Which lines of the records below contain the string "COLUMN"? Report each of them.

Material to process =>
::::::::
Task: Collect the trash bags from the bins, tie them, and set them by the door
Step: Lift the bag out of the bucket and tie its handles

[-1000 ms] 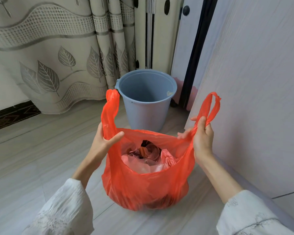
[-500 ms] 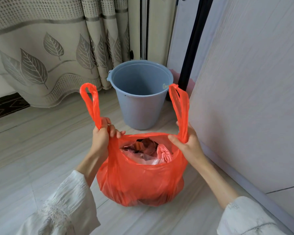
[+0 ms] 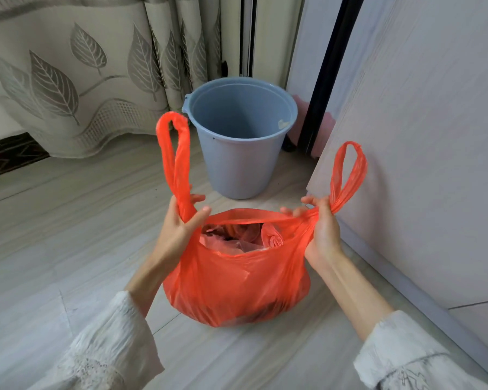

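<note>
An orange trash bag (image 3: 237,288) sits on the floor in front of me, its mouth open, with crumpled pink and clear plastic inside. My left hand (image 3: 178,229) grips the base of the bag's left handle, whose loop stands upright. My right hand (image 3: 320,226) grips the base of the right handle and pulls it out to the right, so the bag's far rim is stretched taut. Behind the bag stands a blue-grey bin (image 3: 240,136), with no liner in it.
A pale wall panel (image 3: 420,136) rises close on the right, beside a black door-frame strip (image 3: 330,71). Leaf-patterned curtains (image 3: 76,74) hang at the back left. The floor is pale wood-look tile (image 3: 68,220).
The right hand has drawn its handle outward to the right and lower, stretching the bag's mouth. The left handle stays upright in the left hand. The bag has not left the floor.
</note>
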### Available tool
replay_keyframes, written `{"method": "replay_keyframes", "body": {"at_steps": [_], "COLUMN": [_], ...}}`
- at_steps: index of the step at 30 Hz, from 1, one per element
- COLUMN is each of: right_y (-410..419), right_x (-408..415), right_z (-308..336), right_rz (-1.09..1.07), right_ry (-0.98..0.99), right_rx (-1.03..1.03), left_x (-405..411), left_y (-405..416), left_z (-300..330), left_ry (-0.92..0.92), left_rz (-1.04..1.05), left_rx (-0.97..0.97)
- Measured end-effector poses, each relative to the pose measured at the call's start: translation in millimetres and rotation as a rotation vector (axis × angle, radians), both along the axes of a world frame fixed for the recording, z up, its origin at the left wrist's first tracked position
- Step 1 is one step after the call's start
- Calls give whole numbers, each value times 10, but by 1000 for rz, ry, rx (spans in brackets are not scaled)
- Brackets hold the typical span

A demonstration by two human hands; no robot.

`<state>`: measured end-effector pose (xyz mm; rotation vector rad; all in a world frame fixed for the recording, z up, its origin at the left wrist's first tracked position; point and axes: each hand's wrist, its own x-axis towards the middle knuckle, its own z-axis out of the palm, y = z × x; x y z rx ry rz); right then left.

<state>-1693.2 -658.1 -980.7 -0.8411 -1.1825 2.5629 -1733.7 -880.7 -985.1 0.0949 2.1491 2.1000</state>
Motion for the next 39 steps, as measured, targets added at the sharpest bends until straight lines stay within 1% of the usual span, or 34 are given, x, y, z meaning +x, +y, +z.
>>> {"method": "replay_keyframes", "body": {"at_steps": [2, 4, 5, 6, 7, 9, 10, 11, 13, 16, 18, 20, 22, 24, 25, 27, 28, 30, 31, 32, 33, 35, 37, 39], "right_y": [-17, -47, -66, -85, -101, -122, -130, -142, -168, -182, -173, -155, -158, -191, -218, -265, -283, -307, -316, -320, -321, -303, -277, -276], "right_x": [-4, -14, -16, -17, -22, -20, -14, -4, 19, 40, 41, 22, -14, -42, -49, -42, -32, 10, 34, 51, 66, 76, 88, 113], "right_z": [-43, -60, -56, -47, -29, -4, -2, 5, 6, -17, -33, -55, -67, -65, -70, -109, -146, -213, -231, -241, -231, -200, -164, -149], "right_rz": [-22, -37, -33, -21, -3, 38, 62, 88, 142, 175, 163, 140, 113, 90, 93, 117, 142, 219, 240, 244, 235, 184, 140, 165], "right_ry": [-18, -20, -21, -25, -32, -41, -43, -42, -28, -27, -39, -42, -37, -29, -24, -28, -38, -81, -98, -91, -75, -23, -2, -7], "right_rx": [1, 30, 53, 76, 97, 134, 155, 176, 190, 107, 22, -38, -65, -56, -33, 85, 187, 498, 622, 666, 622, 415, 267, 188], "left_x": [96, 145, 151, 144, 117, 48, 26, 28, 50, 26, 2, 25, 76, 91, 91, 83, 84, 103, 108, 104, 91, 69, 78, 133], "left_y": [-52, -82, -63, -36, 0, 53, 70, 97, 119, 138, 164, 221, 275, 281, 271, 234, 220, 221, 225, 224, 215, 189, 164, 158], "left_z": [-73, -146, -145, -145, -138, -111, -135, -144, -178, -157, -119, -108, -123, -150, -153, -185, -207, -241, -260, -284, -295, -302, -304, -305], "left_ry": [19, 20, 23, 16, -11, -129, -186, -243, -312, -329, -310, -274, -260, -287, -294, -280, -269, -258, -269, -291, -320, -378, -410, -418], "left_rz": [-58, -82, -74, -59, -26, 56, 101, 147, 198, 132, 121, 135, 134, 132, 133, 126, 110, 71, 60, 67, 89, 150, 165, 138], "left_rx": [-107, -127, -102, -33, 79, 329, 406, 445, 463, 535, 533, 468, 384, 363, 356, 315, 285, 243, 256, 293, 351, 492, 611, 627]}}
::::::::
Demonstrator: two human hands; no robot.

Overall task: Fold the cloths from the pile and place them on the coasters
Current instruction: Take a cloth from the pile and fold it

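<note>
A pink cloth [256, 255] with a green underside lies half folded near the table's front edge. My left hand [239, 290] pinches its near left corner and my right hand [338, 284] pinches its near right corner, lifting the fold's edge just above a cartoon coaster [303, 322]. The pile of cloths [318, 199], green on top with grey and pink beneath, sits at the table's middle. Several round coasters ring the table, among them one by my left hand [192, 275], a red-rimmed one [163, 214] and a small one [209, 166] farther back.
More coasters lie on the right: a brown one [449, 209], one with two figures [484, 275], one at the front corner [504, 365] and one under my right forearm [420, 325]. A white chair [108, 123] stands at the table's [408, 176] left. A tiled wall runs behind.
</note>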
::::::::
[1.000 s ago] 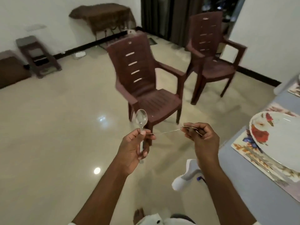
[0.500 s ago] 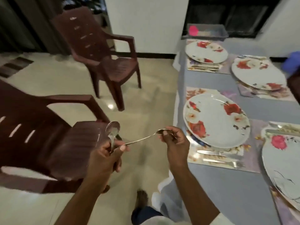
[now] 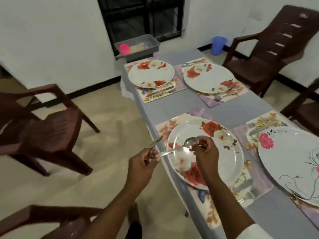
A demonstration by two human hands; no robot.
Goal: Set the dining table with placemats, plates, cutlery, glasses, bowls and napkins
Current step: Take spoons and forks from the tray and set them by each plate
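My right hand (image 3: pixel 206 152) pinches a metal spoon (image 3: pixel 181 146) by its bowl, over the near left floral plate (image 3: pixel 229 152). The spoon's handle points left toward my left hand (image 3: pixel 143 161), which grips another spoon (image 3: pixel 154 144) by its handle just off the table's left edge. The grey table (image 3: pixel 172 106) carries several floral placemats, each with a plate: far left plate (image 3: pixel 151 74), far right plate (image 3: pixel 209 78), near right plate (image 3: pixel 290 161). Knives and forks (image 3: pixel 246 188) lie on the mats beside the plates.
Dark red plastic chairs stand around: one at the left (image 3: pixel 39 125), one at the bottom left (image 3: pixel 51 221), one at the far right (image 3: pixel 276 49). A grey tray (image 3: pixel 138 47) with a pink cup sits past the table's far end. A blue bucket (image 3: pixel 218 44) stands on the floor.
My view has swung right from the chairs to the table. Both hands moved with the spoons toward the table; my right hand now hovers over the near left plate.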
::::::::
The answer =>
replay_keyframes, written `{"method": "replay_keyframes", "body": {"at_steps": [_], "COLUMN": [_], ...}}`
- COLUMN is each of: right_y (-410..419), right_x (-408..415), right_z (-308..336), right_rz (-1.09..1.07), right_ry (-0.98..0.99), right_rx (-1.03..1.03), left_x (-405..411), left_y (-405..416), left_z (-300..330), left_ry (-0.92..0.92), left_rz (-1.04..1.05), left_rx (-0.97..0.97)

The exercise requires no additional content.